Cosmetics Entrepreneurs
“I wish that all women paid greater attention to their natural radiance, resulting from, above all, inner serenity. All the eye makeup on the market cannot illuminate eyes that have lost their interest in the world, and a woman in love with life has the best basic foundation to be found anywhere.” —Helena Rubinstein
“At the end of the day, women must understand how they look is important, but not all-important; that there are different ideas of beauty. It is in the eye of the beholder and it comes from within.” —Poppy King
Born 100 years apart, entrepreneurs Helena Rubinstein and Poppy King built business empires based on glamor—but also based on their instinctive understanding that women’s inner beauty and confidence is more powerful and alluring than the most expensive cosmetics.
Helena Rubinstein was no great beauty. At 4’10”, with decidedly unfashionable Jewish features, she was an unlikely titan of the cosmetics industry, whose genius for marketing made her one of the most successful businesswomen of all time.
Born in 1872 in Krakow, Poland, Helena Rubinstein moved to Melbourne, Australia in 1902 to avoid an arranged marriage cooked up by her father. When the too-tanned women of Australia marveled over her milky complexion, young Helena trumpeted her mother’s face cream as the source, then quickly began working to reproduce the product. Helena soon opened her first shop in Melbourne and began marketing her own Crème de Valaze, containing lanolin from Australian sheep and perfumed with scents like lavender and pine. Building on the success of the Crème de Valaze, she opened stores in Sydney, London, and Paris.
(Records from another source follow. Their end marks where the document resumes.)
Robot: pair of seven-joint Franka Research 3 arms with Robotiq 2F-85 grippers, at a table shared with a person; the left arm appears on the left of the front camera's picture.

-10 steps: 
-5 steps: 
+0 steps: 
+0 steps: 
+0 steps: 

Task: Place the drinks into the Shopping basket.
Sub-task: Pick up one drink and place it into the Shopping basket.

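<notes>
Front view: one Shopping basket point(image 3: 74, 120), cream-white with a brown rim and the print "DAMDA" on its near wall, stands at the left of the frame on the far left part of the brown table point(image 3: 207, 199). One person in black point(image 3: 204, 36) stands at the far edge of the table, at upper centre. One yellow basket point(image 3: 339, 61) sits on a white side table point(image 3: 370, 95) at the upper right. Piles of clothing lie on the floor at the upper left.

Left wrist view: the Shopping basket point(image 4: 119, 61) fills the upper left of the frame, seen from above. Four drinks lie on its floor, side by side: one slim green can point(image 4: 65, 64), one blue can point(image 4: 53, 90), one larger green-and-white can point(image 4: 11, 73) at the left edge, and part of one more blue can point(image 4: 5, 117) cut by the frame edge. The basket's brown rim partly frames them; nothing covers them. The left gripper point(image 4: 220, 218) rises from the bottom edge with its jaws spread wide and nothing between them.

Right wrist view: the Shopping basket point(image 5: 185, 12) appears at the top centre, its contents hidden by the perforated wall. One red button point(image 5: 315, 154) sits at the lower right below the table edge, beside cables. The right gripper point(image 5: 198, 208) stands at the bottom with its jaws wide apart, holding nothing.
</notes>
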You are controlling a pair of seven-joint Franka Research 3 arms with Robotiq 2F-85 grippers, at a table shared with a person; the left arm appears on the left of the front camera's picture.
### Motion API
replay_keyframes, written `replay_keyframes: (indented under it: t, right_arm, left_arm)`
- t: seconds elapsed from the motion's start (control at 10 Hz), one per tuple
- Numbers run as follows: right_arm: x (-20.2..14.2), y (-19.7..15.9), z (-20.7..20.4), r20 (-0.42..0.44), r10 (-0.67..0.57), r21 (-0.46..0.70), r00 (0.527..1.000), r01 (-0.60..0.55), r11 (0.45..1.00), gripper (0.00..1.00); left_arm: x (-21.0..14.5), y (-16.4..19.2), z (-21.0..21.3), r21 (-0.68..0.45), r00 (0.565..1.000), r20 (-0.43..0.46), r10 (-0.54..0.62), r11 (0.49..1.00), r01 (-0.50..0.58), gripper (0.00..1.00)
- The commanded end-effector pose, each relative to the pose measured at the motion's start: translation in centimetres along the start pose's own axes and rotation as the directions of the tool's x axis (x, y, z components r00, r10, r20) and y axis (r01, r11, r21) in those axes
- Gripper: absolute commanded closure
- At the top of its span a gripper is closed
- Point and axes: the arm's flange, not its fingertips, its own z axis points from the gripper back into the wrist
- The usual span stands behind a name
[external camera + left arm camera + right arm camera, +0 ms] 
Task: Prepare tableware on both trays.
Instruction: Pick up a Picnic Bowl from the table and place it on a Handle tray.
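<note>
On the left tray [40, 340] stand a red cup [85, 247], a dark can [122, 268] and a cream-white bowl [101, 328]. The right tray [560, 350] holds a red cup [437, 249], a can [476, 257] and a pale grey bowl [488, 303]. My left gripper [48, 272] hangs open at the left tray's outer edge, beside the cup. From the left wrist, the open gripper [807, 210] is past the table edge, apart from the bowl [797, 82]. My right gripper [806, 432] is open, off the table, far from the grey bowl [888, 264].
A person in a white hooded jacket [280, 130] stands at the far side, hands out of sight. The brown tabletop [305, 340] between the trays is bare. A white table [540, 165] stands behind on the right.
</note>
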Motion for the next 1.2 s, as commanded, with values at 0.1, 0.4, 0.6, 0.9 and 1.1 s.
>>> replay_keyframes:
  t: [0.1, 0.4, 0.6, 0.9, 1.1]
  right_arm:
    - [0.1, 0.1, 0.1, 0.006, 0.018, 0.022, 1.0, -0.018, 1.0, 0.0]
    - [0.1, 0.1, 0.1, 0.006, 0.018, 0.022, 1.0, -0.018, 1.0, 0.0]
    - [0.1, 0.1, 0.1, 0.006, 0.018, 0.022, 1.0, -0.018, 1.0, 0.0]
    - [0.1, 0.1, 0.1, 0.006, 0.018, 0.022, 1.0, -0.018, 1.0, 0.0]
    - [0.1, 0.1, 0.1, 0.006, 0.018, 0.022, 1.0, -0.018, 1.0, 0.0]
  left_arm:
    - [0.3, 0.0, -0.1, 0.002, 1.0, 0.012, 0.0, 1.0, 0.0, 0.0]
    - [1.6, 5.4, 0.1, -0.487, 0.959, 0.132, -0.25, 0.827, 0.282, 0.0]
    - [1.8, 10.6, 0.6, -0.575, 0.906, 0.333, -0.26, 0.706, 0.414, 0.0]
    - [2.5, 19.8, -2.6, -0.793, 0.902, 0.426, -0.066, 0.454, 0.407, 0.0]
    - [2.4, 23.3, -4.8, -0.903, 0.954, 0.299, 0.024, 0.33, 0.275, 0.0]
After World War I broke out Rubinstein moved with her husband and two sons to New York.
Until the early twentieth century, cosmetics were considered the domain of stage actresses and sex workers—tools used by duplicitous women to fool men. Upon arriving in America, Rubinstein recognized that this was changing: with the boom of the film industry, women wanted to appear more glamorous, and as more women entered the workforce, they had the means to spend more on themselves. Though Rubinstein began by marketing her products to immigrants and working-class women, as her empire grew she promoted her brand by publishing books about beauty and by working with stars Josephine Baker and the original “vamp,” Theda Bara. Soon, Rubinstein’s innovative beauty products, including waterproof mascara, sunless tanner, and lip-shaped lipstick, were appearing on the faces of all kinds of women.
As Rubinstein’s fortune grew, so did her great passion for art and interior design: she collected African sculpture, supported avant-garde artists like Joan Miro, and befriended Frida Kahlo. Salvador Dali was commissioned to paint murals in her Park Avenue apartment, and she used her many homes in Europe and America as lavish settings for fashion shoots and advertisements for her own company.
Helena Rubinstein made herself into a brand before the concept really existed, achieving incredible success as a businesswoman at a time when every field was dominated by men. She set the stage for generations of women to dominate the beauty industry.
Remarkably, Helena Rubinstein isn’t the only Jewish beauty impressario to come out of Australia. Poppy King, the founder of the brand Lipstick Queen, started her first company, Poppy, when she was 18. Unsatisfied with the limited range of lipstick colors available in Australia, she created a set of seven matte lipsticks in deep burgundies and reds, beginning what would become a career devoted to the expressive possibilities of lipstick.
After her first lipstick line fizzled, King moved to New York to work for Est´ee Lauder’s Prescriptives line. Realizing that the corporate world wasn’t for her, she returned to the life of an entrepreneur and began her beloved line Lipstick Queen in 2006. Like Helena Rubinstein in the early twentieth century, King faced a marketing challenge when promoting her lipsticks: in 2006, lipgloss was all the rage, and she worked to make lipstick seem modern and wearable. She did this by connecting lipstick to glamor, rather than beauty: “Beauty,” says King, “is strict, but glamor is much more open and democratic.” She opines that while only certain women are born with conventional beauty, every woman can be glamorous. This is an idea that stems from her Jewish heritage: noting that she’s the only one in the beauty industry with “such a Semitic profile,” King also feels that “as a Jewish woman, there is a real flair for glamor, and my approach is very spirited.”
Poppy King’s brand of accessible glamor has earned her a cult following and made her a successful businesswoman. She’s also something of a feminist icon, a real rarity in the beauty industry. Case in point: rather than use models on her products or in advertisements for Lipstick Queen, she only uses graphic art, refusing to promote a standardized ideal of beauty to women.
King’s belief that lipstick is empowering resonates with young women who are uninterested in corrective makeup, but want to experiment with color and have fun with cosmetics. As Helena Rubinstein convinced all women that they could wear makeup, Poppy King’s mission is to convince all women that they can pull off that ultimate symbol of glamor, red lipstick—whether it’s warm, cool, or sheer. She herself wears a variation of red lipstick nearly every day, acting as her own best advertisement for modern, unconventional, empowering beauty.